Sending children to school when they're sick has consequences for everyone and keeping them home is the right thing to do, says Labour leader Chris Hipkins.
Part of the Government's plan to improve school attendance was announced yesterday and included new public health guidance about when a student is well enough to go to school.
Associate Education Minister David Seymour said "not every ailment means that you should not attend school".
But Hipkins, a former education minister, said as recently as last year principals were struggling to find enough well teachers after students went to school with Covid-19.
"Because of course what happens, the kid goes to school with Covid, they give it to other kids, they also give it to the teachers.
"The teachers then stay home, because they need to isolate and they need to get better, and the principal says 'hang on a minute I've got kids turning up to school and I haven't got enough teachers to teach them'."

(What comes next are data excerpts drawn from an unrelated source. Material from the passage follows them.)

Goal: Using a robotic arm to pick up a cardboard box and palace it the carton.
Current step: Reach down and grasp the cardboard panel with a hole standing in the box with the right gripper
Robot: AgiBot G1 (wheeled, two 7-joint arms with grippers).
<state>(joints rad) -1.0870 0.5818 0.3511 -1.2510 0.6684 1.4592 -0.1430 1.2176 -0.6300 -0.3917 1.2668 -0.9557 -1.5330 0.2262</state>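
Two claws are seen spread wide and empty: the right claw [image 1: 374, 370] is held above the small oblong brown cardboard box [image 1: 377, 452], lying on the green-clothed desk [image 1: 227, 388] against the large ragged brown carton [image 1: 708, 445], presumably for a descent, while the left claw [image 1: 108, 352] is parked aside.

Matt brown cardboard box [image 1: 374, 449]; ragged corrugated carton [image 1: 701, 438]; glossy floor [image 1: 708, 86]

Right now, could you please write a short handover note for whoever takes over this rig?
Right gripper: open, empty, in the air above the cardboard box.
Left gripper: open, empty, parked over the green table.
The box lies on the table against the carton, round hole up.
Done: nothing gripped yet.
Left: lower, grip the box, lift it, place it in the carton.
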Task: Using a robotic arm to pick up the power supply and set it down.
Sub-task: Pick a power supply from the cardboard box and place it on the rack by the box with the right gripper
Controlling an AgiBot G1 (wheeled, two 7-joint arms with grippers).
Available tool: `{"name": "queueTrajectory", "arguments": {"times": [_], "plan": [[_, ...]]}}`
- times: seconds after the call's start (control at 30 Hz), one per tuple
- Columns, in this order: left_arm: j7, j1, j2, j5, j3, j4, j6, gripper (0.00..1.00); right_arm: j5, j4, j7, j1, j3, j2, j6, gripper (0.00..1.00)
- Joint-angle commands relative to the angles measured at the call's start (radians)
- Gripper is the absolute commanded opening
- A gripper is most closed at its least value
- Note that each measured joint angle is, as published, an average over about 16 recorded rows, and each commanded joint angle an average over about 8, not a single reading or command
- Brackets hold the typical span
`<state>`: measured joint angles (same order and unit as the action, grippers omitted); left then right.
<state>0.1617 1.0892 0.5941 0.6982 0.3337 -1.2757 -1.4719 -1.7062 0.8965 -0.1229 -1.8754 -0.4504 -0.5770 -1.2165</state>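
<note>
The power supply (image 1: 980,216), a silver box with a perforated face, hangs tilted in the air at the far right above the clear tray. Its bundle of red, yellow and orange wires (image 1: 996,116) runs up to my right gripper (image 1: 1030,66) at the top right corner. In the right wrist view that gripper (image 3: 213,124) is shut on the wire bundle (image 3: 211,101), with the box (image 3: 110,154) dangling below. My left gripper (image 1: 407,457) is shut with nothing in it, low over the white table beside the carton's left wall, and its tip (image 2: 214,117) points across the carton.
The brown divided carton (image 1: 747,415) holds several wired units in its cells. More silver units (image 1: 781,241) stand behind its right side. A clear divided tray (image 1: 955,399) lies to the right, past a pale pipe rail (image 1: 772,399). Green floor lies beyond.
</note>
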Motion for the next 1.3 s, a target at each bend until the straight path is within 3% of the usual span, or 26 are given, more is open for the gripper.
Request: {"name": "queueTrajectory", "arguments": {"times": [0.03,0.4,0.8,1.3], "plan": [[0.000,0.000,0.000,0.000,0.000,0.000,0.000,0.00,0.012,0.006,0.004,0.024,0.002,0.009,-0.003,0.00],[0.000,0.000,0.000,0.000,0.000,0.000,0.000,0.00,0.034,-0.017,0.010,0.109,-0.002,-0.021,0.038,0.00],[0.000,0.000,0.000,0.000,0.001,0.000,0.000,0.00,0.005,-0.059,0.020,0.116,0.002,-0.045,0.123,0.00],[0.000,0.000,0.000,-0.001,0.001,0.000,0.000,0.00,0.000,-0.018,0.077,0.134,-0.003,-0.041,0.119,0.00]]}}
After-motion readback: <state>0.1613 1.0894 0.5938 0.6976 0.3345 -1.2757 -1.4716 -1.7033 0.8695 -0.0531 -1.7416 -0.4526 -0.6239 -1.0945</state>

Parents should send their children to school unless there was a good reason not to, Hipkins said. And that didn't include a holiday.
"But if you're keeping your kids home for the right reason, because they're sick, then we should actually be saying to those parents that is a good thing to do.
"There's very good reasons why we still want parents to keep their kids home if their kids have got the flu, or a cold, or Covid... other kids get sick, teachers get sick, then other parents get sick and it has a flow on consequence for everybody," he said.
"I don't want to be saying to parents that you should send kids to school even when they're sick because they've already missed five days you're somehow going to become a bad parent because they get sick a second time in a school term."
Hipkins acknowledged there was a problem with school attendance, but said the Government targets wouldn't help address it.